--- What to do ---
Search the records for the word "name" and pick out every line that has it.

--- Records shown ---
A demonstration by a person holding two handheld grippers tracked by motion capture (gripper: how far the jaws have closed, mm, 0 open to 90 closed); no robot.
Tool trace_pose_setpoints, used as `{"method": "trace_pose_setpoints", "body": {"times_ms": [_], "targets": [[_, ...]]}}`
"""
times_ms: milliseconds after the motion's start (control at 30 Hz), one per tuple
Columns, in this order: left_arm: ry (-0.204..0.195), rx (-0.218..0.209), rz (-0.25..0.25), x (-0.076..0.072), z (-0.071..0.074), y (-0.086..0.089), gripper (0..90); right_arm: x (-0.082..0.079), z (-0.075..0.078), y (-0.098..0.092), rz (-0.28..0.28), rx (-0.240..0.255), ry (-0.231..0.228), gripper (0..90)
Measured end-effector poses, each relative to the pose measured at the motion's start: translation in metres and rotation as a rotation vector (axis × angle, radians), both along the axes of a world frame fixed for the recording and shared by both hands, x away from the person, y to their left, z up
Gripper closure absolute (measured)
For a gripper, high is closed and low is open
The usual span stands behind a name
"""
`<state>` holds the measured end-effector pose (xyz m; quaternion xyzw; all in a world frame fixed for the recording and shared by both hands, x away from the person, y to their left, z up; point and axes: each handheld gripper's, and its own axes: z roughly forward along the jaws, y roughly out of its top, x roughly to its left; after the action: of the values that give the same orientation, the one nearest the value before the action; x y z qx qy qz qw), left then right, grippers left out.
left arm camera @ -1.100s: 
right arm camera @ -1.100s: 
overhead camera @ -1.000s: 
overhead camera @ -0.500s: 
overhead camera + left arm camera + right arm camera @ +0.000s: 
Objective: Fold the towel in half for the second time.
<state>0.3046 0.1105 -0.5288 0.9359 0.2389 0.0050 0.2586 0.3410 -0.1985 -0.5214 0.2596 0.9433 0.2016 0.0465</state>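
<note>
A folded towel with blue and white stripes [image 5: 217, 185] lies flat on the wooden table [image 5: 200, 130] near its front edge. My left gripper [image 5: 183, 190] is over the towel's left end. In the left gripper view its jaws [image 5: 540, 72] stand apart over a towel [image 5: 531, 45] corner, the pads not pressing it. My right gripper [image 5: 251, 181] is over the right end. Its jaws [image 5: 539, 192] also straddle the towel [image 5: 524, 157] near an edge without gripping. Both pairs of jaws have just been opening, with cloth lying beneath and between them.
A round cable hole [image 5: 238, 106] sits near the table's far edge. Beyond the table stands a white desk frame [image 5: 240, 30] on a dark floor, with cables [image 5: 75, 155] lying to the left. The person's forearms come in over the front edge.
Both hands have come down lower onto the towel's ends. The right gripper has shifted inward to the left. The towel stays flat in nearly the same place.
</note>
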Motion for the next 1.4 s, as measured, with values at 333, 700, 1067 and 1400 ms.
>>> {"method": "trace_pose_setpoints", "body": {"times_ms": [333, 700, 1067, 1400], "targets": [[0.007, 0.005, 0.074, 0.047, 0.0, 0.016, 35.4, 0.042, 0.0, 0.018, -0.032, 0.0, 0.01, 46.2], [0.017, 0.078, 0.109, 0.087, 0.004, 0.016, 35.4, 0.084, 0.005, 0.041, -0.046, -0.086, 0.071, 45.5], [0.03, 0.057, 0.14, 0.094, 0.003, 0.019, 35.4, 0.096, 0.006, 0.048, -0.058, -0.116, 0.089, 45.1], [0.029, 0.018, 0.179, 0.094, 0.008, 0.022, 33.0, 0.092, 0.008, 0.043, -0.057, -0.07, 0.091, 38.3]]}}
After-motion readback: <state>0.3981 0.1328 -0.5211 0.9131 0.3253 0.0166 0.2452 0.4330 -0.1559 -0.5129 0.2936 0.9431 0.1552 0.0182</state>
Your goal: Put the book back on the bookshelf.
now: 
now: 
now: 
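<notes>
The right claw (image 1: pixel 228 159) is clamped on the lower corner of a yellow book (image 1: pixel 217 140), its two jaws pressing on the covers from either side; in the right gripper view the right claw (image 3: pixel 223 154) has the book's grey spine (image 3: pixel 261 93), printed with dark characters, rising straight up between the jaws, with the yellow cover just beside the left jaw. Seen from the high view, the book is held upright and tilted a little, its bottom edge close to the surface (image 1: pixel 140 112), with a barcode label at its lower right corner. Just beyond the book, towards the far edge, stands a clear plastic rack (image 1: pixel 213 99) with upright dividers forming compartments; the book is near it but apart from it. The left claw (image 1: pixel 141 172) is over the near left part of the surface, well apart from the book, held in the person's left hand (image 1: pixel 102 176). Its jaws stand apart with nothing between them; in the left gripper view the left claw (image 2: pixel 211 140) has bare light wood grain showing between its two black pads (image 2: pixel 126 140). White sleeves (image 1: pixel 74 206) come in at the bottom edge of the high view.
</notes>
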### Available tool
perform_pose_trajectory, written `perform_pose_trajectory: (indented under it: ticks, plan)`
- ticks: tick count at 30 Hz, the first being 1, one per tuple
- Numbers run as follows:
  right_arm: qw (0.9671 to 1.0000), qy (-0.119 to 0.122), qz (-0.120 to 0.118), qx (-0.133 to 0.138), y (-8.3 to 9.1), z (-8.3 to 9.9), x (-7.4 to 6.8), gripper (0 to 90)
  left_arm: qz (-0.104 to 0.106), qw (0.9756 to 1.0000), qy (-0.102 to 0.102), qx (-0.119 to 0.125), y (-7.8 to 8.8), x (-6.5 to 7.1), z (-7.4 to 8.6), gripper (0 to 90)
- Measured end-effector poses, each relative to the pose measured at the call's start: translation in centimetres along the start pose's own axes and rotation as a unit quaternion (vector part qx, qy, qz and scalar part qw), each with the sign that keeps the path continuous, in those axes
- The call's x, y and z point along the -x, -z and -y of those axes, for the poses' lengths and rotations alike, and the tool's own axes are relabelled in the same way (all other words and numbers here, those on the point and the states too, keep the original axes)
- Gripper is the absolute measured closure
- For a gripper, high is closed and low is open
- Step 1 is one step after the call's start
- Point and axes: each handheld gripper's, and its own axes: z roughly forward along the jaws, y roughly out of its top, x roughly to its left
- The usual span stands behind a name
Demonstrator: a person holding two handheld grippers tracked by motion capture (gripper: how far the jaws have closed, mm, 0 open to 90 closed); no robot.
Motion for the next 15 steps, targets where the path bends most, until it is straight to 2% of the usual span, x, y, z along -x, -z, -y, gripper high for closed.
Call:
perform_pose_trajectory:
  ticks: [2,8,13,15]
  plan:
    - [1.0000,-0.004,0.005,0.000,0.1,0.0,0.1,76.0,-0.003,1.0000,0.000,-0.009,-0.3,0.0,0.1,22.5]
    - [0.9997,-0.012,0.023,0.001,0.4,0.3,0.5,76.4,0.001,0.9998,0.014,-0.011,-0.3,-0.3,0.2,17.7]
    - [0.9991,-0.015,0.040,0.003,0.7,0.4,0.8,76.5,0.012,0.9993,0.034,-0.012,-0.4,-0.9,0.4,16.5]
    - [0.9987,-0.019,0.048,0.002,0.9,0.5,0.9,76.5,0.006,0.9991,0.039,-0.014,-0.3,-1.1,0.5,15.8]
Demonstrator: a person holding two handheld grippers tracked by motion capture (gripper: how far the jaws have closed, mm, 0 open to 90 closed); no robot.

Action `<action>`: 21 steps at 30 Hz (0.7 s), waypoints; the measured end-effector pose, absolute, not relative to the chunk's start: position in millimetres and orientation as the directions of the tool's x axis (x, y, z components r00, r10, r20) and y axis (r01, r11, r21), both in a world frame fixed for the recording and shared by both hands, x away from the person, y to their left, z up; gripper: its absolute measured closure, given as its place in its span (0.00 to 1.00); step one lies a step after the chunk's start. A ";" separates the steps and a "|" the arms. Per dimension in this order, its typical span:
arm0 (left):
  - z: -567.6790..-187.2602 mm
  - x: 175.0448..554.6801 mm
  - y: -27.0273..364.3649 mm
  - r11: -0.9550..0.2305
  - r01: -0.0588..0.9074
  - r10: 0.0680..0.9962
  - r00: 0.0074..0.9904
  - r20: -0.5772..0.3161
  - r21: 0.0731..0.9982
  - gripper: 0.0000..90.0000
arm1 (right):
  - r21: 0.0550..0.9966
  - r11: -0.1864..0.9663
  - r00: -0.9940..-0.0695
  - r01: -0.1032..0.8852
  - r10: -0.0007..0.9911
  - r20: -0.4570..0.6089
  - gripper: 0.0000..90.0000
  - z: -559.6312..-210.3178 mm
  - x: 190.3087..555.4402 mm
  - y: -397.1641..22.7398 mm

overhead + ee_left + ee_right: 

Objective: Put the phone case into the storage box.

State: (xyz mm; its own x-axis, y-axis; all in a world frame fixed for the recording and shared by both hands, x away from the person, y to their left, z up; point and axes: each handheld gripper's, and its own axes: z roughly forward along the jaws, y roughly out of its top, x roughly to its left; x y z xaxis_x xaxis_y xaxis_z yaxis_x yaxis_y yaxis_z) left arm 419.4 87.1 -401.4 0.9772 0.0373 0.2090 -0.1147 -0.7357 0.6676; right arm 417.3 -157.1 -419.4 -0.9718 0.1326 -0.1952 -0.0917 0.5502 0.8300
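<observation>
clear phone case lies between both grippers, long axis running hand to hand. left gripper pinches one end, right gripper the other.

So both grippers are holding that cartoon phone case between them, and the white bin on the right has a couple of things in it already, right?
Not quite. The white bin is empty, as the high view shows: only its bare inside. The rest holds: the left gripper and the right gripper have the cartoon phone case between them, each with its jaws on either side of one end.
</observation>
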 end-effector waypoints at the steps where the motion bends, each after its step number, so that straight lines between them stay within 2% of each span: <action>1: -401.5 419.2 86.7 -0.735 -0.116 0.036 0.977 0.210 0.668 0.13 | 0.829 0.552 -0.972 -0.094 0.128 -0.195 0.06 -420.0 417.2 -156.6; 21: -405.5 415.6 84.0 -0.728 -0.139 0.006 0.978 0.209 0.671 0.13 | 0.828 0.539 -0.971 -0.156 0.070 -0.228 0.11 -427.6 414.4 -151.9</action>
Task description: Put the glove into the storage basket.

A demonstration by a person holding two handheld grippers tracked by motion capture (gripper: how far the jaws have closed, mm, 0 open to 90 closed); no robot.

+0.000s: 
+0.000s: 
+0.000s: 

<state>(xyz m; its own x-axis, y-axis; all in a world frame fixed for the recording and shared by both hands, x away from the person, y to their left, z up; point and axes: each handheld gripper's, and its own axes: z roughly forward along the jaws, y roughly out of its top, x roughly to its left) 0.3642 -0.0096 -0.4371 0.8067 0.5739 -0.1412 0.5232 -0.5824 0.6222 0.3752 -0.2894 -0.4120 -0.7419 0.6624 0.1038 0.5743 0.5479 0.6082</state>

--- Solution for this problem ---
The usual span stands behind a name
- The usual span stands behind a name

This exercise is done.